Already I am seeing bear scat – this path evidently serves as their route to the avocadoes. On the approach to the second crossing, ancient fire-scarred oaks crowd the trail while on the eastern side, a rock face presses in on the canyon: here, at this dry dip in the road, are the de facto headwaters of the Greenberg’s illegal irrigation system. A little way to the east, as the creek bed tumbles to the foot of the cliffs, there is a puddle of water welling from the ground into which a pipe and filter have been artfully placed – this, the latest iteration in a perhaps fifty year tradition of installed, failed and then replaced pipes whose archeological evidence is enshrined in steel and plastic tubular debris.

Climbing beyond the ford one enters the narrow defile that parallels the now unseen creek. Deeper in shade, damper and less traveled, the track is over hung with bay, big leaf maple and oak. The under storey features golden current, poison oak and scrub oak. As the trail approaches the scree slopes below the Topatopas (sprinkled with yuccas and a lone group of relict big cone Douglas firs) the trees become sparse and the ground cover is dominated by white sage, (named for its whitish leaves) and yerba santa, its leathery, serrated foliage a pale green and which, at this elevation, is just beginning to display its clusters of blue flowers. Along the verges, soap plant is shooting its flower stalks skyward from a base of crumpled lily leaves. Sometimes, prickly phlox injects a bubble-gum pink into the patchwork of colors underfoot.

The trail ends abruptly when it rejoins the creek now climbing steeply towards the foot of the spalled mountain face. Clambering down the bank, I then make my way back along the creek bed, freshly scoured by the  deluge early in March, but with no water now in sight. Here mule fat (baccharis salicifolia), mugwort, California blackberry, and poison oak predominate until, as the creek approaches the ford, the dense shade gives bracken fern shelter.

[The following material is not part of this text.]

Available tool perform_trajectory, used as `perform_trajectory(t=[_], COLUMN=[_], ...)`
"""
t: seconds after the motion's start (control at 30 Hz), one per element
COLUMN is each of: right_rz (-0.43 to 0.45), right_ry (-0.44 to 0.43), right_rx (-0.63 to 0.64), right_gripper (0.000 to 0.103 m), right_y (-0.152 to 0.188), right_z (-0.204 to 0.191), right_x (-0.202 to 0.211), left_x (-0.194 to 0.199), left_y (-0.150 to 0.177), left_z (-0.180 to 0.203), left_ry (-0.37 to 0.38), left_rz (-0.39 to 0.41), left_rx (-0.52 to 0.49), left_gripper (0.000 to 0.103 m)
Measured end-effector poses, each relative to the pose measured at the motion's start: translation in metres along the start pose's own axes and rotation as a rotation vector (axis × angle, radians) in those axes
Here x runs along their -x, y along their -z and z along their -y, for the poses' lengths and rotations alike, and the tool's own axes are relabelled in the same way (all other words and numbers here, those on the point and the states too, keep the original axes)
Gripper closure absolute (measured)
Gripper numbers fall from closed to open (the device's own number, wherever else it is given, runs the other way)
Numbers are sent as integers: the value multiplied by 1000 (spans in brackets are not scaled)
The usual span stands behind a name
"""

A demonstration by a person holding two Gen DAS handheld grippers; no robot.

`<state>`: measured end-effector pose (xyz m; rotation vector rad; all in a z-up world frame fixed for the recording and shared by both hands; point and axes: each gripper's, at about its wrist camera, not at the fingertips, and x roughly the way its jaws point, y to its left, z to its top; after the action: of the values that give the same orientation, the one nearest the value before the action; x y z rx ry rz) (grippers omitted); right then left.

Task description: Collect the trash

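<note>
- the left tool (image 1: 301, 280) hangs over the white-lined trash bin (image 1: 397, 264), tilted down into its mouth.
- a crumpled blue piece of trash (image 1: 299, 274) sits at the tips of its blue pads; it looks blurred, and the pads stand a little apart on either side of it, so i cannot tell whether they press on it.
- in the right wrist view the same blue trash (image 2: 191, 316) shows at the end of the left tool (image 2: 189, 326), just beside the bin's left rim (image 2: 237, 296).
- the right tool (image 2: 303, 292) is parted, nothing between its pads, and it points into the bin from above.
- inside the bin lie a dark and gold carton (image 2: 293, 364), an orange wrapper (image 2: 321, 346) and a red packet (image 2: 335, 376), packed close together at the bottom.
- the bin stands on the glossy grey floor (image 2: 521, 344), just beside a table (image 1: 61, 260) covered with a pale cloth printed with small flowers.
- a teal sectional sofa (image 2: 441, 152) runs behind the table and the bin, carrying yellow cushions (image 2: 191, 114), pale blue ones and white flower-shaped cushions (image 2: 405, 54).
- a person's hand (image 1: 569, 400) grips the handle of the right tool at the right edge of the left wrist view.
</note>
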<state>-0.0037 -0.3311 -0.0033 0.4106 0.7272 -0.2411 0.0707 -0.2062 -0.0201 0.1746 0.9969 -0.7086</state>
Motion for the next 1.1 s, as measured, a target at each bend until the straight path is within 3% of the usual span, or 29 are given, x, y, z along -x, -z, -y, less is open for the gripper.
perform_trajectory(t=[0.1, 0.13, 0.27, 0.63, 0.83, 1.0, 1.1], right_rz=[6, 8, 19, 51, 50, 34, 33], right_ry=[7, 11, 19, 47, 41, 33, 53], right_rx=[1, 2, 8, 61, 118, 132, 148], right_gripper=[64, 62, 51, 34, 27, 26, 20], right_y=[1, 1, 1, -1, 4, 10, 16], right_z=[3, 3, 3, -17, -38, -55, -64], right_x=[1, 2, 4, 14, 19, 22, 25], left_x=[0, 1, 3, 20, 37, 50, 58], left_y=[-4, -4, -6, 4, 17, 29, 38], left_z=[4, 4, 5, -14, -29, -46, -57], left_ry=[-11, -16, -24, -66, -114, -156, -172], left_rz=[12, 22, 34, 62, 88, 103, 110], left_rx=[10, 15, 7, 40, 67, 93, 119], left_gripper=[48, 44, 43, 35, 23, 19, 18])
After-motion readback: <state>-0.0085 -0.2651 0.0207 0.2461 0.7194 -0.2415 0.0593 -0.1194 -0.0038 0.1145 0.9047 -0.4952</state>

Gathering these experiences together, I have re-written the final bullet point of my Easter Story so that Sage, Christ and Spring are now fully conflated:

"The rejuvenation of the sage on the two acre meadow west of our house, after its near-death experience during this drought winter, and the passion and resurrection of Christ have many parallels, not least in their relationship to the celebration of Spring - for this is the season when the natural world may offer a window into the divine - its green curtain drawn back and here, in the chaparral, the mysteries of the three sages revealed."